◆ **WORK ORDER**: Look through the data and write out every line with the word "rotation" in it.

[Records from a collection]
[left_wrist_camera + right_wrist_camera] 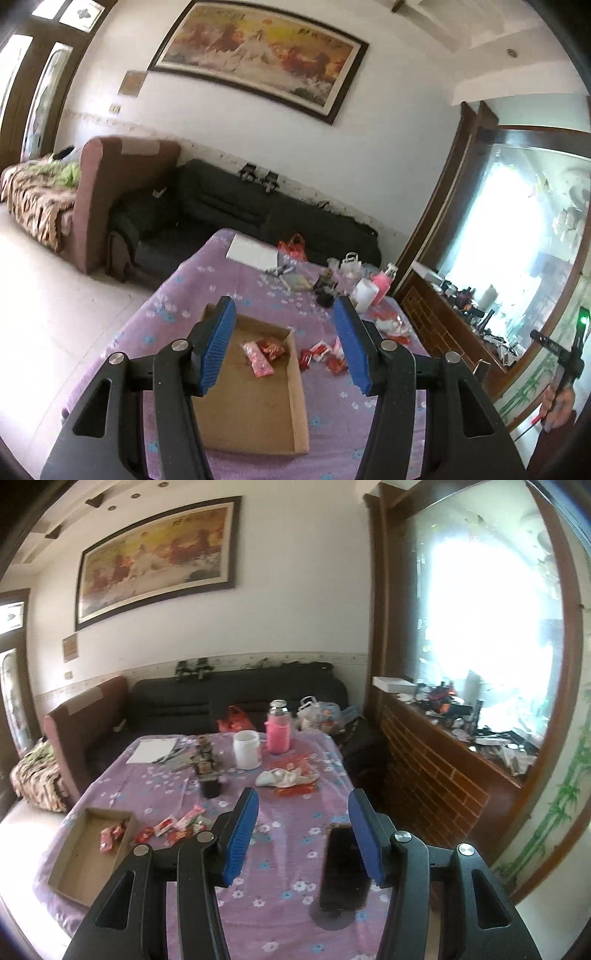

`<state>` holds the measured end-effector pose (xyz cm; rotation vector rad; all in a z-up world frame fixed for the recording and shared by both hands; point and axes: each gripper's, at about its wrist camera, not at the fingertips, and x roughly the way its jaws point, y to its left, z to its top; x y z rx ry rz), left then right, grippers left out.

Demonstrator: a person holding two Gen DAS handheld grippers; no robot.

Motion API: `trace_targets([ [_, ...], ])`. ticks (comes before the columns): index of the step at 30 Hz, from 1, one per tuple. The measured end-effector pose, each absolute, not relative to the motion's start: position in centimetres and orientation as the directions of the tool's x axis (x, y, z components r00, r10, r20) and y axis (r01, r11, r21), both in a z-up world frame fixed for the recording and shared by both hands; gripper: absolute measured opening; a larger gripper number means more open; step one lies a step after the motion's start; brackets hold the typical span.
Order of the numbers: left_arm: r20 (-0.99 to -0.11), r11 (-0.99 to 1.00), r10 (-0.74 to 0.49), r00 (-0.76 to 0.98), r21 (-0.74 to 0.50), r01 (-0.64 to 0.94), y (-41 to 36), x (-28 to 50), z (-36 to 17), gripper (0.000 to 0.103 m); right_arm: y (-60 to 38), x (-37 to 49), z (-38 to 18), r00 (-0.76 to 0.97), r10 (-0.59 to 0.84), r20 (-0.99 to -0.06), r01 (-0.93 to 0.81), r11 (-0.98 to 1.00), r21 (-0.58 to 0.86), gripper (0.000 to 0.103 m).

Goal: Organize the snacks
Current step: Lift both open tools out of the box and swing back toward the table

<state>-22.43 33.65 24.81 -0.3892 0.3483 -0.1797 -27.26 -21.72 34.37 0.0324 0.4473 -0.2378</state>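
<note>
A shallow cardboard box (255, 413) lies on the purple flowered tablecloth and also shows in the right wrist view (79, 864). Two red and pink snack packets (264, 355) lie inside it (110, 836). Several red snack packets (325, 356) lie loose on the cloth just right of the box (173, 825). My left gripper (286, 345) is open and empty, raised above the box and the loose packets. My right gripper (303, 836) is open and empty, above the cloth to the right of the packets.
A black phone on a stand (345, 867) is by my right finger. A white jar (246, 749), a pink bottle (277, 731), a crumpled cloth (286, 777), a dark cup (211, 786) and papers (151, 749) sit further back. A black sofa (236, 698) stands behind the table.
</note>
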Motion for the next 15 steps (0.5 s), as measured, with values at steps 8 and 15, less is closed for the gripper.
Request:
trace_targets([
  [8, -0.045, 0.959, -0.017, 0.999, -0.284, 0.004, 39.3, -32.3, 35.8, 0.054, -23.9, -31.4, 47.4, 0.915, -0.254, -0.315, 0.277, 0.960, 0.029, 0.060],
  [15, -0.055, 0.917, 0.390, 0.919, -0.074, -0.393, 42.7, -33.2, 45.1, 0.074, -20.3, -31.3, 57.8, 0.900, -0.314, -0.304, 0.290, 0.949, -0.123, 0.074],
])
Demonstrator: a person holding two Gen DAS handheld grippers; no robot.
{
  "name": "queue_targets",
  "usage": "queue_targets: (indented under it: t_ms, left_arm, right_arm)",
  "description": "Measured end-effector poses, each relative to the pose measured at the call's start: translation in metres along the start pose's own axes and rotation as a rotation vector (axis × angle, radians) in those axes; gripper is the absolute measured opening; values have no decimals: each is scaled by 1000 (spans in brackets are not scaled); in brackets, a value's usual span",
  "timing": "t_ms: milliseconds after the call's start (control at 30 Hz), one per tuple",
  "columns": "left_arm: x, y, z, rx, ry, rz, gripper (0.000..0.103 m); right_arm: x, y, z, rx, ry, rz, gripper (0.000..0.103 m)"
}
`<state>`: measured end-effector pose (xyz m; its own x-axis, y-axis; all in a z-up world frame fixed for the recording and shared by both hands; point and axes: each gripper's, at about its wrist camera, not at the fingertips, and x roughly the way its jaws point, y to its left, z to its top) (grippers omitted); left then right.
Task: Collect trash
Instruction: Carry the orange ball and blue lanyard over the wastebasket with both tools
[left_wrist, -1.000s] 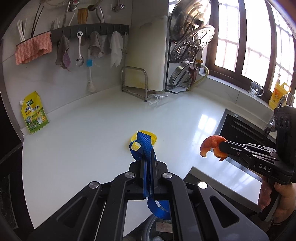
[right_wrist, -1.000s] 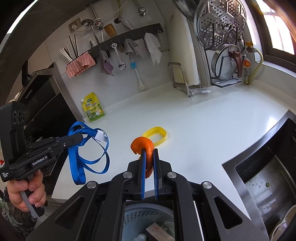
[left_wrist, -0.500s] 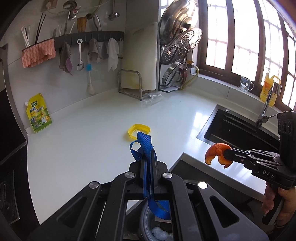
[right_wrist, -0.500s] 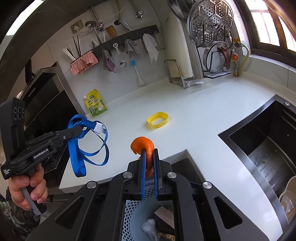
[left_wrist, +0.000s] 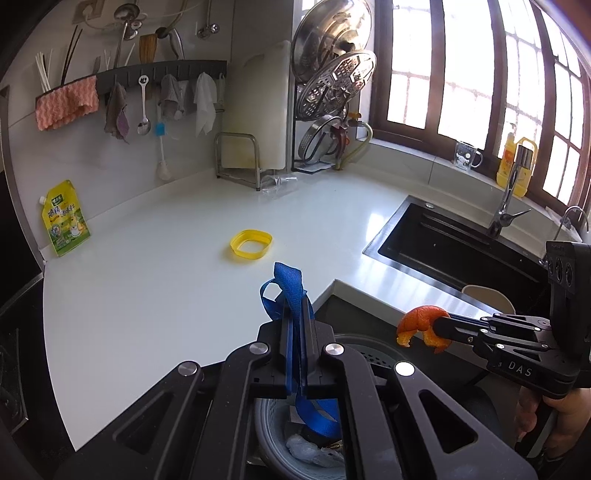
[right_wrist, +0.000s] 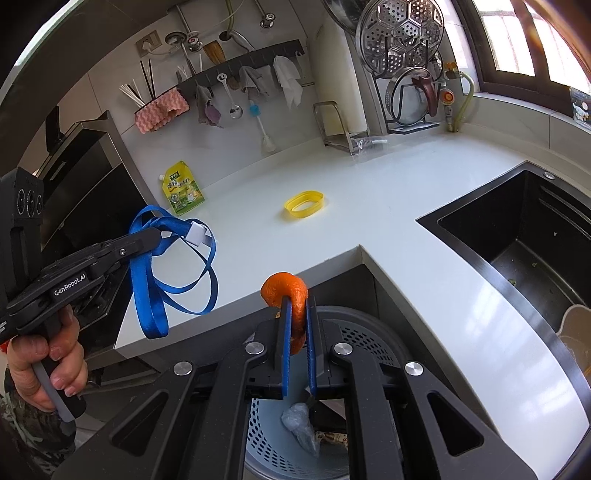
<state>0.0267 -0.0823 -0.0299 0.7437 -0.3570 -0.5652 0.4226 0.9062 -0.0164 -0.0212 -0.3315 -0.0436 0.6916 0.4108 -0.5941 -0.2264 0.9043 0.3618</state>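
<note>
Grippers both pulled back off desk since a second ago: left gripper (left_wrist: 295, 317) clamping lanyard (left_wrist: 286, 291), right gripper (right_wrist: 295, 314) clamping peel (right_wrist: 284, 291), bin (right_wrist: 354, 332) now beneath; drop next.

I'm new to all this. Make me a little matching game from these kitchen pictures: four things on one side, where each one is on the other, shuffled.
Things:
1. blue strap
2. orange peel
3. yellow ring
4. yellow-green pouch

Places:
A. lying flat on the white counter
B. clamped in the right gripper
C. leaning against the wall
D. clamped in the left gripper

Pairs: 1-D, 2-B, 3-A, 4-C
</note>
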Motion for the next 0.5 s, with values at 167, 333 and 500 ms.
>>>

◆ **TASK ANSWER**:
`<state>` holds the measured end-effector pose (xyz cm; rotation vector rad; all in a z-up world frame fixed for the recording and shared by both hands; point and axes: each gripper's, at about its wrist camera, not at the fingertips, and x roughly the way its jaws point, y to its left, z to its top; x y z rx ry rz), left then right, grippers left out.
  "description": "Measured end-effector poses, each relative to the pose measured at the call's start: translation in metres along the start pose's own axes and rotation as a rotation vector (axis × angle, radians) in those axes; gripper is the absolute measured opening; values have no decimals: each is scaled by 1000 (spans in brackets are not scaled); in brackets, a value's usual span",

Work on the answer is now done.